Os sentimentos e emoções referentes ao numinoso experimentados pelo investigador enquanto participante interno das atividades mágico-religiosas do templo em concomitante com o processo etnográfico, eleva a complexidade do diálogo cultural e de saberes que tencionam a concretização da pesquisa. Este processo engendrou desvantagens e vantagens para a coleta de informações, de acordo com as diretrizes que envolvem o cotidiano do terreiro. (SILVA, 2015a). Por exemplo, foram expressivas as dificuldades no relacionamento com outros terreiros da Região Sudoeste do Paraná, com os quais o pesquisador tecia conexões para fins de pesquisas, em razão das relações ásperas e espinhosas que os terreiros tecem uns aos outros, ou a dificuldade de estar atento em todo o momento na dinâmica do local para registrar os rituais em plenitude, em razão do mecanismo de incorporação das divindades que passaram a operar no investigador no ano de 2017. Dentre as vantagens, vale mencionar a prontidão para registrar a dinâmica do grupo um olhar interno da religião, bem como o acesso às informações e giras restritas aos membros do templo, muitas das quais não podem ser reveladas, possibilitando captar a realidade estudada em matizes que passariam despercebidas se a perspectiva estivesse sob um prisma externo.

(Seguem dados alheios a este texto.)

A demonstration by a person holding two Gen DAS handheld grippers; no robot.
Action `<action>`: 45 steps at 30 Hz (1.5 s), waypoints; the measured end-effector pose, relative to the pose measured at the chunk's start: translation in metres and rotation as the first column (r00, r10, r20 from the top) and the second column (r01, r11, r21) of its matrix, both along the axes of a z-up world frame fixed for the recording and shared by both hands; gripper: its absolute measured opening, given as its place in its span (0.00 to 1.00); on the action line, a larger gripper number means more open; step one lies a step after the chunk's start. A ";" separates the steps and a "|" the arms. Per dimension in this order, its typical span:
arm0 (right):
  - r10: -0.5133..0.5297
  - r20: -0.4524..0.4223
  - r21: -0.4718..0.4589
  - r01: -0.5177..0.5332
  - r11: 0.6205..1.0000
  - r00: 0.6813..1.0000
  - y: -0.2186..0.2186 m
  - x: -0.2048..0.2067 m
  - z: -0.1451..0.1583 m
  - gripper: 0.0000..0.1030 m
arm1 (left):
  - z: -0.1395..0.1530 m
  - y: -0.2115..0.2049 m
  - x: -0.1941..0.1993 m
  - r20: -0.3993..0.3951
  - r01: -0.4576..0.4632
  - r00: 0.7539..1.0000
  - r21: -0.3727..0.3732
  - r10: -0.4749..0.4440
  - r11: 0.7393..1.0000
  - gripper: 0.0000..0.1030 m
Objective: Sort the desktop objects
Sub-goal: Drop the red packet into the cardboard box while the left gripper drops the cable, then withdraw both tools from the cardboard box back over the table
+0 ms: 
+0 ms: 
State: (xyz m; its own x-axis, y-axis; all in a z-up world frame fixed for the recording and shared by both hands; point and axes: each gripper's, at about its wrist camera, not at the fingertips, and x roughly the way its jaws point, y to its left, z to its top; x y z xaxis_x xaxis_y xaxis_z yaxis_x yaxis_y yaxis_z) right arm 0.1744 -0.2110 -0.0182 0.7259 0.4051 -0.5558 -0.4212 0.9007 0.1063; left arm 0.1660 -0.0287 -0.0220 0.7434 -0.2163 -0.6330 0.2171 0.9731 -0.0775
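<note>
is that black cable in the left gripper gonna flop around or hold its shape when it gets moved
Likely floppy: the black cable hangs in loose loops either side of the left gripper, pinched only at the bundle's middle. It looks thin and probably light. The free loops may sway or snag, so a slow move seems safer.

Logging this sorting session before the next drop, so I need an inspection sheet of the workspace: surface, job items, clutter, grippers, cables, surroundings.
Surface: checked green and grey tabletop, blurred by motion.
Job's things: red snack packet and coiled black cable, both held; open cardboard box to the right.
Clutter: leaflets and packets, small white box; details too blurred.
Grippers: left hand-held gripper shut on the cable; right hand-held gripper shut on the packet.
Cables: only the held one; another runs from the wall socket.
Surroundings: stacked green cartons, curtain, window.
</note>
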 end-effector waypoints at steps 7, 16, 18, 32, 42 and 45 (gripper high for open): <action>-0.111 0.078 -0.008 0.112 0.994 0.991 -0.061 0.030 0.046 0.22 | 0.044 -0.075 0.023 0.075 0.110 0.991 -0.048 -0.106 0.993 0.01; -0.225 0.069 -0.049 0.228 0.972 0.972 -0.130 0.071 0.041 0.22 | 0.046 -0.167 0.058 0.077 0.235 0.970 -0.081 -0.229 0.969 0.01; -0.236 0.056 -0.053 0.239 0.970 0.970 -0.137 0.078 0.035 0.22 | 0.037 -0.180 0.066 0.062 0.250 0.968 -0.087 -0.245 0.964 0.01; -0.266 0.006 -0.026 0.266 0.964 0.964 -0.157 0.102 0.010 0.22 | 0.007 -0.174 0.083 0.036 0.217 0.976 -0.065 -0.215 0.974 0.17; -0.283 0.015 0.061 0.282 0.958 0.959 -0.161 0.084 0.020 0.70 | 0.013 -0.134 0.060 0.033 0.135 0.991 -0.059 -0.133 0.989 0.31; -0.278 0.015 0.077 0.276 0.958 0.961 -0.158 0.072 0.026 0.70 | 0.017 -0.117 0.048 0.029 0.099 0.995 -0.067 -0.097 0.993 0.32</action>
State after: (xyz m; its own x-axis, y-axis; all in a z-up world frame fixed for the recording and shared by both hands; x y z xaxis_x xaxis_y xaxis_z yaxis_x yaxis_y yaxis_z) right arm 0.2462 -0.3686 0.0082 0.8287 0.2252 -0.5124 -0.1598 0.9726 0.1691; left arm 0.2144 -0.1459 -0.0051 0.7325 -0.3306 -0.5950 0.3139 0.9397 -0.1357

O fato do “sujeito” da pesquisa ser o “objeto” concomitantemente, por meio da iniciação, com um arcabouço teórico que não permite a divisão entre ambos, aspirando registrar de modo simétrico a racionalidade que opera em uma população marginalizada pela modernidade, denota a presença da “desobediência epistemológica” anunciada por Mignolo (2008) como imprescindível para descolonização do pensamento, tornando esta pesquisa

relevante para incitar reflexões e contribuições no desmantelamento da lógica que sustenta a modernidade, expandindo as vias para que o mundo seja concebido de modo mais amplo (SILVA, 2015a).